O dono de Portugal é o dinheiro. Foi na ditadura e depois foram as mesmas famílias que se reconstituíram depois das privatizações. (…) O poder político foi profundamente modificado.
Porque é que esta elite, da qual faz parte, não é também o “dono de Portugal” [“Os Donos de Portugal” é um livro de que Francisco Louçã é co-autor)?
Porque o dono de Portugal é o dinheiro. Foi na ditadura e depois foram as mesmas famílias que se reconstituíram depois das privatizações.
Mas essas famílias também se reconstituíram no poder político?
Não. O poder político foi profundamente modificado. O PCP era clandestino, deixou de o ser. O PSD vem de uma pequena parte da ala liberal da união nacional, que estava já em choque com a ditadura. Lembro-me de ter havido uma intervenção de um deputado da ala liberal a defender os presos da Capela do Rato. O CDS vem mais de dentro do aparelho do regime. Mas renovou-se geracionalmente.

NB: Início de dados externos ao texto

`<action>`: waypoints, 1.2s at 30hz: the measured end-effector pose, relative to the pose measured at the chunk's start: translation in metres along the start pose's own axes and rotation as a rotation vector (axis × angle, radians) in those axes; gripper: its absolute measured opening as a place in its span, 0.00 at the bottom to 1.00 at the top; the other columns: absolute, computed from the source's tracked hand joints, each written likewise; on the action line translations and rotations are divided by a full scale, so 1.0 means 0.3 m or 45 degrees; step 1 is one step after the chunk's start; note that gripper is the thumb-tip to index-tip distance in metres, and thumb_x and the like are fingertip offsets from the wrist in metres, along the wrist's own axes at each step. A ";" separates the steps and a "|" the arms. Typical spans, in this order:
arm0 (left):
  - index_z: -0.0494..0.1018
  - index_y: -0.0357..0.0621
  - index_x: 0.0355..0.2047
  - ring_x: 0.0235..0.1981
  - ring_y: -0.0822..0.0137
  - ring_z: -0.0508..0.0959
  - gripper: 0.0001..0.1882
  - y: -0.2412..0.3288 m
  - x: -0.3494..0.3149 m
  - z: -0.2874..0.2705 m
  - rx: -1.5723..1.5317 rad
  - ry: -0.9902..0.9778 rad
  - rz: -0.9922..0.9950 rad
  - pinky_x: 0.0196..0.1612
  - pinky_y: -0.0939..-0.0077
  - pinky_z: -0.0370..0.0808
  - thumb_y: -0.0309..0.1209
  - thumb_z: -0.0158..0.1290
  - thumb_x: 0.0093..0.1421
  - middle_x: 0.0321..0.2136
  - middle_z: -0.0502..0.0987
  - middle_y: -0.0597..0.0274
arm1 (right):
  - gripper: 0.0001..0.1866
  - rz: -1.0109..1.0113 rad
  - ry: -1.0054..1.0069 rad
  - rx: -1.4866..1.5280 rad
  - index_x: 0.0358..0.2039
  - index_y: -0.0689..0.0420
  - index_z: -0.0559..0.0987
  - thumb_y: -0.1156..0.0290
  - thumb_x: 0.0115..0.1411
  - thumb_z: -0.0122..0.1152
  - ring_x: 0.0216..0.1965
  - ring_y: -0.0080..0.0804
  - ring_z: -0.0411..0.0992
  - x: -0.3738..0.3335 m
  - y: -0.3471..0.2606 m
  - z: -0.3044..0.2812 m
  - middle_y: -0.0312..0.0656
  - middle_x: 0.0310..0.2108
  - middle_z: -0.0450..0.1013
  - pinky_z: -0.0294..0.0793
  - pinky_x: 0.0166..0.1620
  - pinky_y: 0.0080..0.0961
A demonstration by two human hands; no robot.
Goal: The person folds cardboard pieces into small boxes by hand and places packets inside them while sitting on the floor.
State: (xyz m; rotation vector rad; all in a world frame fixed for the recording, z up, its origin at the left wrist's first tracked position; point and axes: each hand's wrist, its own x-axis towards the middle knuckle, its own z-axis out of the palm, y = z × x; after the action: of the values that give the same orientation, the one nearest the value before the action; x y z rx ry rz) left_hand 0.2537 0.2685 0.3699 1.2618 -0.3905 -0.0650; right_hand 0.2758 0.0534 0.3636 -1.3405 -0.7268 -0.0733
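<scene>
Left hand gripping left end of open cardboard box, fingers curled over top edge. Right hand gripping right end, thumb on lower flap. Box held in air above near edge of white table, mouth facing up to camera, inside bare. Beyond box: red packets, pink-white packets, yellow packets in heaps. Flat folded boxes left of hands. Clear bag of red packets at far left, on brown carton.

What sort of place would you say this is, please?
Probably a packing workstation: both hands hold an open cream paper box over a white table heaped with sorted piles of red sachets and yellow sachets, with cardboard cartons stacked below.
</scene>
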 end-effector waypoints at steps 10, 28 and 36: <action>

Os socialistas vêm muito da elite portuguesa?
Mário Soares era interveniente desde os anos 50/60. Mas o António Costa não tinha nenhuma atividade política antes do 25 de abril, era muito miúdo. Toda essa geração é diferente.
Mas ele próprio, António Costa, pertencia à elite.
É filho do Orlando Costa. Mas não vai pedir que haja uma espécie de fidelidade de classe social.
Estou a desafiá-lo a refletir sobre isso.
Mas as sociedades são assim.
E a elite lisboeta está muito associada à esquerda, mais do que à direita? Até que ponto esta elite não é também um pouco “a pena dos pobrezinhos”?
Acho que é preconceito. Se vir as listas do CDS, vê as famílias queques da capital. Se vir as listas do BE vê gente do povo. Vê professores universitários como vê pedreiros ou amas.